Little information on ES-SCLC with bone metastases has been reported in previous studies, and we summarized what has been reported in Table 7. To our knowledge, only one study has reported prognostic factors in SCLC patients with bone metastases at initial diagnosis [12]. Kang EJ et al. analyzed 61 SCLC patients with bone metastases at initial diagnosis. The median survival time was 4.13 months, and poor PS and high ALP (two times above the upper normal limit) were poor prognostic factors. In our study, the median survival time of SCLC patients with bone metastases was 10.4 months, and there were three significant beneficial prognostic factors: age<65; single bone metastasis; and no extraosseous metastases. We think that there are several reasons for the difference in median survival time between the two studies. First, in the former study, 26 patients (42.6%) had a PS ≥2, and 23 patients (22.5%) did not receive chemotherapy; in our study, only 11.8% of patients had a KPS less than 80, and all patients received chemotherapy. Second, in the former study, the disease stage was more advanced, and there were only two patients (3.3%) without extraosseous metastasis, while in this study, there were 47 patients (46.1%) without extraosseous metastasis. In our study, elevated ALP (above the upper normal limit) was not a prognostic factor, which is consistent with the findings of Kang EJ's study. However, there were only 2 patients with high ALP (two times higher than the upper normal limit), which may be another reason for the better survival in our study than in the other study. Primary site, PS, presence or absence of metastases to organs, and number of bone metastases have been reported as important prognostic indicators in patients with bone metastases from various cancers [13], [14], [15]. Several studies have demonstrated that there is a significant difference in survival between ED-SCLC patients with different numbers of organs with metastases [16], [17], [18]. The results of this study agree with a previous study showing that the state of organ metastases is a significant prognostic factor and plays the most important role in ED-SCLC with bone metastases.
Table 7.
Year/Country/Author | Study population | No. SCLC with BM | Findings of SCLC with BM | |
---|---|---|---|---|
Survival | Incidence of SREs | |||
2016 Korea Kang EJ et al [12]. |
ES-SCLC | 61 (BM at initial diagnosis) |
Median:4.13m; Poor prognostic factors: PS≥2; higher ALP |
34.4% |
2012, Japan K. Nakazawa et al [18] |
LS-SCLC+ ES-SCLC |
46 (BM at initial diagnosis); |
1 yr: 25% (without extraosseous metastases) | NR |
2018,Thailand Pruksakorn D et al.[8] | SCLC+NSCLC | 30 (BM at initial diagnosis) |
1 yr: 10.7% | NR |
2019, Brazil Silva GT et al [31] |
SCLC+NSCLC | 22 (BM at initial diagnosis /follow up) |
Median: 2.13m (with SREs), 8.57m (without SREs) p = 0.146 |
63.6% |
2014, Danish Cetin K et al.[32] |
SCLC+NSCLC | 340 (BM at initial diagnosis /follow up) |
NR | 50%. |
2014, Japan N. Katakami et al.[24] |
SCLC+NSCLC | 47 (BM at initial diagnosis /follow up) |
NR | 8.5% |
2016, Swiss (Conen K et al.) [33] |
SCLC | 92 (BM at initial diagnosis /follow up) |
NR | 18.4% (total) 8.7%(initial diagnosis) |
Abbreviations: BM=bone metastases; NR=not reported; m=months.

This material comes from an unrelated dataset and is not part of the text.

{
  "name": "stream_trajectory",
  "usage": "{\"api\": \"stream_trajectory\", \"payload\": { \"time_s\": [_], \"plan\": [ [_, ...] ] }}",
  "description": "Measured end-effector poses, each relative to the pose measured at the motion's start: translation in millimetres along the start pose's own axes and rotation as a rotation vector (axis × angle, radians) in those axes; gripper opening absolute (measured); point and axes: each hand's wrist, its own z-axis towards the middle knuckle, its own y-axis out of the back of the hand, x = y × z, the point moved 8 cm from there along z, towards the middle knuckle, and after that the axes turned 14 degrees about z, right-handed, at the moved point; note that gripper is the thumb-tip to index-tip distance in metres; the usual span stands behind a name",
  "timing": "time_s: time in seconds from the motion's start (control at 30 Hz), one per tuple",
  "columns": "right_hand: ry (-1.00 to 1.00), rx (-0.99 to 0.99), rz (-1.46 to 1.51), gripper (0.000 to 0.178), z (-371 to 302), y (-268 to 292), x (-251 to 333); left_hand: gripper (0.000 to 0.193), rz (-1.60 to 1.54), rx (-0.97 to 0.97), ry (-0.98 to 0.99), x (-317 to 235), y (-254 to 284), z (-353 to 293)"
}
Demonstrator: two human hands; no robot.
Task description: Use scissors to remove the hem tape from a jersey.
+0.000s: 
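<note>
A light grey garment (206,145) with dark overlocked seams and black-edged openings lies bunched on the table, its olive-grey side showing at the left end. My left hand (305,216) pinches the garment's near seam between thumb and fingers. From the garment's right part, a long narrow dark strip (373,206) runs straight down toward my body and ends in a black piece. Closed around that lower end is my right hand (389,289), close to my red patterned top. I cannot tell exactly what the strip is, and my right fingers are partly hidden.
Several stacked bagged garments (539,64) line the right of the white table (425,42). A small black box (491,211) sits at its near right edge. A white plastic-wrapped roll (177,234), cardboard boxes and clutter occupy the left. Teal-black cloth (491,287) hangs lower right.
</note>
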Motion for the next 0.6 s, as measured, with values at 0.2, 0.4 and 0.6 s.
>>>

Our study confirmed that multiple bone metastases were much more common than a single bone metastasis (74.5% vs 25.5%). It has been reported that lung cancer patients with a single bone metastasis have a better survival than lung cancer patients with multiple metastases [6,19], while some studies have found no significant difference in survival expectations between patients with a single bone metastasis or multiple bone metastases [8]. In this study, patients with a single bone metastasis had a longer survival than patients with multiple bone metastases. The number of bone metastases was a significant prognostic factor in univariate and multivariate analyses. However, when radiotherapy and chemotherapy response status were analyzed in the multivariate analysis at the same time, the number of bone metastases was not a significant prognostic factor. This suggests that patients with multiple bone metastases may benefit from radiotherapy and chemotherapy. Furthermore, in this study, seventeen patients with a single bone metastasis and no coexisting distant metastases had good survival, with a median survival time of 17.8 months and a 2-year survival rate of 38%, suggesting that a more aggressive treatment approach may be needed.
Several scoring systems have been developed to predict the survival of patients with bone metastases after palliative surgery or radiotherapy, and they are based on the study of various primary tumors [15,[20], [21], [22], [23], [24], [25], [26], [27]]. To our knowledge, this study is the first to develop a scoring system for SCLC with bone metastases. The scoring system was derived from the three significant factors identified using the hazard ratio method, and according to the score, patients were classified into three groups. Different groups had significantly different survival rates. Patients with low scores had a short life expectancy. For those patients, surgical intervention and long-course radiotherapy should be avoided; however, noninvasive ablation for pain control and short-course radiotherapy are recommended. Patients with a high score had a good prognosis; therefore, surgical intervention and long-course radiotherapy are recommended.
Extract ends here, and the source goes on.